Has someone you know been charged with drink driving?
If so, they may be familiar with how drink driving cases are dealt with in court.
However, they may not be aware that law relating to drink driving are about to change in the very near future.
The Road Transport Amendment (Mandatory Alcohol Interlock Program) Bill 2014 is due to come into effect on 1 February 2015.
The biggest change to existing laws is the implementation of mandatory interlock licences under the Alcohol Interlock Program.
What is the alcohol interlock program?
The alcohol interlock program involves fitting an electronic breath testing system to your car, which is also known as an ‘interlock device’.
If you hold a full driver’s licence, you will ordinarily be allowed to drive provided that your blood-alcohol concentration is below 0.05.
However, an interlock device will detect any alcohol in your breath, and will disable the vehicle’s ignition and record a positive reading.
This means that you will not be able to drive until you return a reading of 0.00.
Who will be subject to the new laws?
Anyone who is convicted of high range drink driving and/or is a repeat drink driving offender will be subject to the new laws.
If you are convicted of an ‘alcohol related major offence’, and were convicted of another within the last 5 years, you will be deemed a repeat offender under the new laws.
An ‘alcohol related major offence’ includes all drink driving offences as well as driving under the influence of a drug and failing or refusing to submit to a breath test.
However, the requirement to fit an interlock device will not apply to those who have been declared ‘habitual traffic offenders’.
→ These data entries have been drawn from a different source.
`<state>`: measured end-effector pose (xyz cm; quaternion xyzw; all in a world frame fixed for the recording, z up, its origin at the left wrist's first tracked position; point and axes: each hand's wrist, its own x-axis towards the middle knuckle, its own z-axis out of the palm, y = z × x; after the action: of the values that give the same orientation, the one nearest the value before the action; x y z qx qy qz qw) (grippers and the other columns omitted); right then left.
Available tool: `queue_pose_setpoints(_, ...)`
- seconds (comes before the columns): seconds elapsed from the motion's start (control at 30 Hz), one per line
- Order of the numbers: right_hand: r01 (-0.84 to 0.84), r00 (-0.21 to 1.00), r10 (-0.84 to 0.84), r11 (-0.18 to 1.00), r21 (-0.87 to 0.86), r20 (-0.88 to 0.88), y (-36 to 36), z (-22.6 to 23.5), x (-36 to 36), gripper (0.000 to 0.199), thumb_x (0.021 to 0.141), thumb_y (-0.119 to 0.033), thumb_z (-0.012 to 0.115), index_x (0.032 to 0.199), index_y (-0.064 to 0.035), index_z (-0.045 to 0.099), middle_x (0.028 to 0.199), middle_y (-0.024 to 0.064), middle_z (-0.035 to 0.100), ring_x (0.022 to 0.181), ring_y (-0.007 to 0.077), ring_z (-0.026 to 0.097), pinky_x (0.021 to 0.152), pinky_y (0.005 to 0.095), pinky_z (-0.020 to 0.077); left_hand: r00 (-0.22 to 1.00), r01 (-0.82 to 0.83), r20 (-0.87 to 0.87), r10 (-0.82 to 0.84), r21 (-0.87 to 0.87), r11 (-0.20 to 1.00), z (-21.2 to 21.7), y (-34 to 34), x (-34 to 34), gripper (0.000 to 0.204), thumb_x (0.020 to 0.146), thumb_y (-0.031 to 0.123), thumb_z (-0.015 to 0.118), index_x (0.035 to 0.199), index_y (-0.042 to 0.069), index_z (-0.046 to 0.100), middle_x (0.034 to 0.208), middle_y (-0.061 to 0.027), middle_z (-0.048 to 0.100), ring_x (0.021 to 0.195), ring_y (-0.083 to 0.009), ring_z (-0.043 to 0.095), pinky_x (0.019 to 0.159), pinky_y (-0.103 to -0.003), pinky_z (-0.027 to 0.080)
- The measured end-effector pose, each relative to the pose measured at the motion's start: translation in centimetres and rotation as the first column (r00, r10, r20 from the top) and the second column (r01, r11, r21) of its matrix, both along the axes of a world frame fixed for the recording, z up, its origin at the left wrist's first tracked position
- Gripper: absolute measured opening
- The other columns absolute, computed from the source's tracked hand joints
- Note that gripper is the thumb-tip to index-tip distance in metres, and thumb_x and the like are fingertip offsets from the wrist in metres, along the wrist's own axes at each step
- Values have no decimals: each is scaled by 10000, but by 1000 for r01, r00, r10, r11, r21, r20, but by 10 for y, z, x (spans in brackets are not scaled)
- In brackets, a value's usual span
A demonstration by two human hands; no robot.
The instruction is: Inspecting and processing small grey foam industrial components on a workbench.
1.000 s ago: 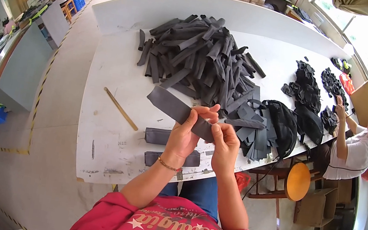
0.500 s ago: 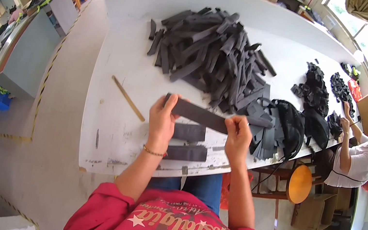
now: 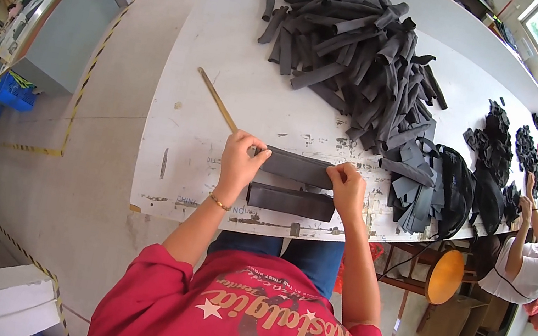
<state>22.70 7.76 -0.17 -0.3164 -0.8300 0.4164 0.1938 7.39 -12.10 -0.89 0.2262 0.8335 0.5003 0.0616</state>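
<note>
A: Where is the dark grey fabric strip [image 3: 296, 167] right now?
B: Stretched lengthwise between the person's two hands, low over the front part of the white table [image 3: 175, 151]. I can't tell whether it rests on something underneath.
A: How is each grip?
B: The left hand [image 3: 240, 161] has thumb and fingers pinched on the strip's left end; the right hand [image 3: 349, 191] pinches the right end the same way.
A: And what lies just in front of the person?
B: A second dark grey strip [image 3: 292, 202], roughly parallel to the first and nearer the table's front edge. Whether it is one layer or several, I can't tell.
A: Anything by the left hand?
B: A thin yellowish-brown stick [image 3: 218, 98], slanting across the table, its near end at the fingers.
A: Farther out?
B: A heap of rolled dark grey fabric pieces [image 3: 360, 58] beyond the hands. To its right, flat grey pieces [image 3: 420, 195] overlap beside a black bag [image 3: 451, 189].
A: Who's at the far right?
B: A co-worker in a white top [image 3: 526, 271], both arms raised near black cloth bits [image 3: 493, 139].
</note>
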Motion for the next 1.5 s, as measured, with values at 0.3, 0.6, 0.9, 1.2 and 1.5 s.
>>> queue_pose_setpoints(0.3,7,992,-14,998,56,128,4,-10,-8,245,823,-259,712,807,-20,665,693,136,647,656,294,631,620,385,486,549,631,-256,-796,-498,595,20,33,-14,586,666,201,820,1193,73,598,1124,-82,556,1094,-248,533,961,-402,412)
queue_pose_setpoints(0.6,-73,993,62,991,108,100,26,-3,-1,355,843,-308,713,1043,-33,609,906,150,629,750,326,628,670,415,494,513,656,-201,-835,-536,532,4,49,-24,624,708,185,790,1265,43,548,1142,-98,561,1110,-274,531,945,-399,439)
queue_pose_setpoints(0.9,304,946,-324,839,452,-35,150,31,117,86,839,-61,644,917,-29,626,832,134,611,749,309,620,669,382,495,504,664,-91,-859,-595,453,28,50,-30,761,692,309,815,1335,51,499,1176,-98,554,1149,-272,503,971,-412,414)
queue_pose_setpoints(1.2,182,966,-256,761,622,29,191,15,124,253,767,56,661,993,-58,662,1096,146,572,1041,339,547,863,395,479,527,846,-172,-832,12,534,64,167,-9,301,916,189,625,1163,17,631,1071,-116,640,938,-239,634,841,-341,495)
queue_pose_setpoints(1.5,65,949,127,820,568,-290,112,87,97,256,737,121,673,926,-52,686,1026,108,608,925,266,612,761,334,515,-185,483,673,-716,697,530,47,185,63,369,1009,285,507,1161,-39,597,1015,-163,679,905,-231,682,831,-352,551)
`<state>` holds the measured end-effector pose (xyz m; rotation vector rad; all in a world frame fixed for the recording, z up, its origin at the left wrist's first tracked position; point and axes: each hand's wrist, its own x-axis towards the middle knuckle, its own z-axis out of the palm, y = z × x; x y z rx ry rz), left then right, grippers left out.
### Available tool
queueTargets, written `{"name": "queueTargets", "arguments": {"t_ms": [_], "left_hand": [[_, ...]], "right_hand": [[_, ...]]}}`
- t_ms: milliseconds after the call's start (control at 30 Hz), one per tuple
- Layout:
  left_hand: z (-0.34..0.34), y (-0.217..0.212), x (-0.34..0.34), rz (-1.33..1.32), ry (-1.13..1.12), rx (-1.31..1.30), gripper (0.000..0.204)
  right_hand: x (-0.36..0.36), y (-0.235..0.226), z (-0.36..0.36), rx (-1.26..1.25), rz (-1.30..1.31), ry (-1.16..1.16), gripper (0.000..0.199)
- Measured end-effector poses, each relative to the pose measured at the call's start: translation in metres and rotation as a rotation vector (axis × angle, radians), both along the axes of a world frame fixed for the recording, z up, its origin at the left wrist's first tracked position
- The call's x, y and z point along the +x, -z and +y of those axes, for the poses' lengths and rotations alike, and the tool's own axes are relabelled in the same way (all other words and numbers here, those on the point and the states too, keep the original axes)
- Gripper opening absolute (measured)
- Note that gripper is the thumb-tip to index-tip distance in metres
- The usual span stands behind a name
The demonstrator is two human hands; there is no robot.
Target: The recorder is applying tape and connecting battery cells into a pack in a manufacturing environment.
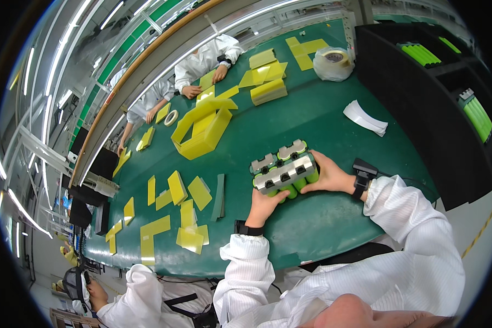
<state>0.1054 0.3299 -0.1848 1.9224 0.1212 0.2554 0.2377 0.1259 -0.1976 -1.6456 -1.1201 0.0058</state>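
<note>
Between my two hands is a battery pack [283,174] of several green cylindrical cells, joined on top by silvery metal strips with black gaps between them. My left hand [265,205] grips its near left end, thumb against the green cells. Closed around the right end is my right hand [329,174], its thumb also along the lower cells. The pack is tilted so that its metal-stripped top shows, and it is over the green table [246,147]. Some of the fingers are hidden behind the pack. Both wrists wear black straps.
Yellow sheets [200,192] and a grey-green strip [220,197] lie left of my hands. Folded yellow sheets [205,131] stand farther off. White curved strips [365,118] and a bagged tape roll [334,61] lie at right, beside a black rack [415,104] holding green cells. Co-workers' hands [220,73] work across the table.
</note>
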Motion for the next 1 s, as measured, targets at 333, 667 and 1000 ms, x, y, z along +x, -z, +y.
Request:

Rather, those people will not be eligible for the interlock program, and will not be able to drive, until after the expiry of their habitual offender disqualification period.
What do the new laws mean for traffic offenders?
If you are convicted of an alcohol related major offence that falls under the new laws, such as high range drink driving or refuse breath test, the court must impose a minimum licence disqualification period and issue a mandatory interlock order.
You may also face these new penalties if you are a repeat offender – that is, if you are convicted of a second or subsequent drink driving offence within five years.
This means that you will be disqualified from holding any driver licence for a period of time, as ordered by the court.
You will also be required to participate in the alcohol interlock program for 12 months following the disqualification period.
The alcohol interlock program requires you to obtain a special ‘interlock licence’.
After your court-imposed disqualification period, you will be allowed to drive as long as your car is fitted with an alcohol interlock device.
You will be responsible for the cost of purchasing the device and having it installed.
In some cases, obtaining an interlock licence means that the disqualification period is reduced so that you can get back on the road sooner.
Upon completion of the alcohol interlock program, the RMS may reinstate your licence, grant you with a provisional licence, or require you to undertake a fitness to drive assessment and extend the period of the interlock program.
The following table sets out the minimum and maximum disqualification periods and the minimum interlock period for a range of offences:
|Offence||Min Disqualification||Max Disqualification||Min Interlock period|
|Novice range, special range or low range drink driving which is a second or subsequent alcohol related major offence||1 month||3 months||12 months|
|Mid-range drink driving which is a second or subsequent alcohol related major offence||6 months||9 months||24 months|
|High-range drink driving which is a first alcohol related major offence||6 months||9 months||24 months|
|High-range drink driving which is a second or subsequent alcohol related major offence||9 months||12 months||48 months|
|Drink driving or driving under the influence of a drug which is a second or subsequent alcohol related major offence||6 months||9 months||24 months|
|Failure or refusal to submit to a breath test which is a first alcohol related major offence||6 months||9 months||24 months|
|Failure or refusal to submit to a breath test which is a second or subsequent alcohol related major offence||9 months||12 months||48 months|
In some cases, the court may grant an order exempting you from participating in the interlock program where you would otherwise be required to do so.
Exemptions are granted where you are able to convince the court that an exemption is necessary.
To do this, you will generally have to prove that you do not have access to a vehicle in which to install the interlock device; or that you have a medical condition that prevents you from providing a sufficient breath sample.
If you want to present evidence about such a medical condition, you must also convince the court that it is not reasonably practicable for the device to be modified to allow you to provide a sample.
However, courts will not usually issue an exemption simply because you cannot afford the cost of installing or maintaining an interlock device, or because you will be unable to drive a work vehicle due to the interlock order.
Also, exemptions are not to be issued where you share the vehicle with someone else who refuses to consent to the installation of the device.
However, if you share the vehicle with someone else who has a medical condition which prevents them from providing a sufficient breath sample, and it isn’t reasonably practicable to modify the device, then you may be exempted from the interlock program.
The introduction of mandatory interlock orders has the effect of preventing certain people from drinking at all before driving.
Those in favour of the changes say that the sheer volume of drink drivers before the courts, many of whom genuinely believed they were under the limit, justifies moves towards mandatory installation.
Opponents, on the other hand, suggest that the changes will unfairly impact upon those who cannot afford to install and maintain the devices.
In any case, remaining sober before driving is always the safest course of action.